# Prompt
Print the lines of the data, starting with the first, up to and including the line where "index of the" appears.

# Data for this task
========
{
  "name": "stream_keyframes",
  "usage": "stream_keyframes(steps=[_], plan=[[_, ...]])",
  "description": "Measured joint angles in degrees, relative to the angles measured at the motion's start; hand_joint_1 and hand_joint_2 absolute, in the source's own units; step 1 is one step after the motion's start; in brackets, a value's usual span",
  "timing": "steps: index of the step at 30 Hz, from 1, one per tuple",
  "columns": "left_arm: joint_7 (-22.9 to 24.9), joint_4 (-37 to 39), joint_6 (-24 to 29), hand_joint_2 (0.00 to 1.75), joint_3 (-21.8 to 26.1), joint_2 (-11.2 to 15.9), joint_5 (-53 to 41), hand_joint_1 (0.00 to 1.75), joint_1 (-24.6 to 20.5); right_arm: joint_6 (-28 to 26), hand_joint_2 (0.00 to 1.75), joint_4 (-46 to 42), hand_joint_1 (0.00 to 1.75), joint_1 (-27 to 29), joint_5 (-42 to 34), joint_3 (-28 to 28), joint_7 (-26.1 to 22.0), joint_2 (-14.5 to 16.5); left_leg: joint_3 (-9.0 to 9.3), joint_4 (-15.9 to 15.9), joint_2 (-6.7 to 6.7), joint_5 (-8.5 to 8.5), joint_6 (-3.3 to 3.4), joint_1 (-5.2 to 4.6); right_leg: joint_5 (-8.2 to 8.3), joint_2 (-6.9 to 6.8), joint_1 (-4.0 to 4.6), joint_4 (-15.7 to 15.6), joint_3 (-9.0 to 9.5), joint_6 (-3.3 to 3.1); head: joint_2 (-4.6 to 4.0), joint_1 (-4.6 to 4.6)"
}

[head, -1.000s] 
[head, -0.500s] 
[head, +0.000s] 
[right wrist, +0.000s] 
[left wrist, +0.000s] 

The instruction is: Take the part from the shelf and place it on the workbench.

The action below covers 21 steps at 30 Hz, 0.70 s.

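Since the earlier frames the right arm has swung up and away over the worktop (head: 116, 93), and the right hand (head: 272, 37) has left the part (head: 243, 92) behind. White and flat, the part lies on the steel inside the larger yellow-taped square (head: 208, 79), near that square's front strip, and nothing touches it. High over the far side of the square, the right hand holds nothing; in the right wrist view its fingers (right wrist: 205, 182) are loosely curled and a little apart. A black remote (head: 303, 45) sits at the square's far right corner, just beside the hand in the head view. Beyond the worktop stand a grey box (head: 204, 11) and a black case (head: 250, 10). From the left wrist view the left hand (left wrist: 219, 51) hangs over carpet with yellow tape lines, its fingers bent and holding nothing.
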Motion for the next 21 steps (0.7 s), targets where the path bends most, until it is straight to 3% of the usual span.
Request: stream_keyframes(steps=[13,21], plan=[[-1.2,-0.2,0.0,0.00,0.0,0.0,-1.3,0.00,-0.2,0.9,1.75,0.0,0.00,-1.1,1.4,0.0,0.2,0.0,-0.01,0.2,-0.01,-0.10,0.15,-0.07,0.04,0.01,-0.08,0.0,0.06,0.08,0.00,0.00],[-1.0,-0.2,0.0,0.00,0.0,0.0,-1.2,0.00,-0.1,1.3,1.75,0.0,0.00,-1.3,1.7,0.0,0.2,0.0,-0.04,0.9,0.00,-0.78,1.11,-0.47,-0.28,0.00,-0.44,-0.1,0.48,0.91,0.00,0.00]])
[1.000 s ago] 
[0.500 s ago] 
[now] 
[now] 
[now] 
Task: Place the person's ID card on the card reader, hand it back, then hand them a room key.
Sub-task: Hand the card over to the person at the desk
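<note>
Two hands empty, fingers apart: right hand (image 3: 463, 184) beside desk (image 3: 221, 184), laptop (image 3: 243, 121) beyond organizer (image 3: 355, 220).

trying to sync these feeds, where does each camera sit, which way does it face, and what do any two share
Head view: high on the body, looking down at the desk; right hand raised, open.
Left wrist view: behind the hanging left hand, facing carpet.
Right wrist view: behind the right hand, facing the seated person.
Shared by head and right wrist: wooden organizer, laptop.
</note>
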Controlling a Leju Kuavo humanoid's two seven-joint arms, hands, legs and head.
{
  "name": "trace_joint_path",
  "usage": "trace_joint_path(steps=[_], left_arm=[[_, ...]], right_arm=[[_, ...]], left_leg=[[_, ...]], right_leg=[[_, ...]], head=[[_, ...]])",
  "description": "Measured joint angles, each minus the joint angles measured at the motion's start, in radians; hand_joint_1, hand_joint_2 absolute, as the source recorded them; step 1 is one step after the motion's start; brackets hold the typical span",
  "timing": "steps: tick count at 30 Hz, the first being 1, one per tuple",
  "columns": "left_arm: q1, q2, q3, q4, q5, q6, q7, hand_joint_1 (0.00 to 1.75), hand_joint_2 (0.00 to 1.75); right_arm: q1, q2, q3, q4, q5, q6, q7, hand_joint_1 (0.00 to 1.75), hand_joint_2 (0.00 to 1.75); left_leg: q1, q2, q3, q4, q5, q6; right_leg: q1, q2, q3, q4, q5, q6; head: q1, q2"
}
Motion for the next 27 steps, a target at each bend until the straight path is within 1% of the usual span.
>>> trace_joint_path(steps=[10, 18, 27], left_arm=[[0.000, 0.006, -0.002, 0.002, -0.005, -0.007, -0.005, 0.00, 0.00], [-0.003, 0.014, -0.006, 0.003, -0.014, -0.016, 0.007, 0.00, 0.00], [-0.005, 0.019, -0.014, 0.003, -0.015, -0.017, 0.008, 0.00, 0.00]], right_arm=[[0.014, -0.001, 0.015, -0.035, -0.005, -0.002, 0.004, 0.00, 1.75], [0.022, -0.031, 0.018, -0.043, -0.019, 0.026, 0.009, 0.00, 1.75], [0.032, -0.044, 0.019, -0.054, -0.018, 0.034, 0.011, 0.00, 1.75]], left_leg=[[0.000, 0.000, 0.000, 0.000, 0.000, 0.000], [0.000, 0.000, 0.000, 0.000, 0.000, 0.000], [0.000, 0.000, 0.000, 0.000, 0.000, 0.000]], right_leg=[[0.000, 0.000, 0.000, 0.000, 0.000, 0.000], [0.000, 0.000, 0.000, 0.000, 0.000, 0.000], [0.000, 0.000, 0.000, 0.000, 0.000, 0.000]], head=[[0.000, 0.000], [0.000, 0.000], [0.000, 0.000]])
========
# Result for this task
{
  "name": "stream_keyframes",
  "usage": "stream_keyframes(steps=[_], plan=[[_, ...]])",
  "description": "Measured joint angles in degrees, relative to the angles measured at the motion's start; hand_joint_1 and hand_joint_2 absolute, in the source's own units; step 1 is one step after the motion's start; in brackets, a value's usual span",
  "timing": "steps: index of the step at 30 Hz, from 1, one per tuple",

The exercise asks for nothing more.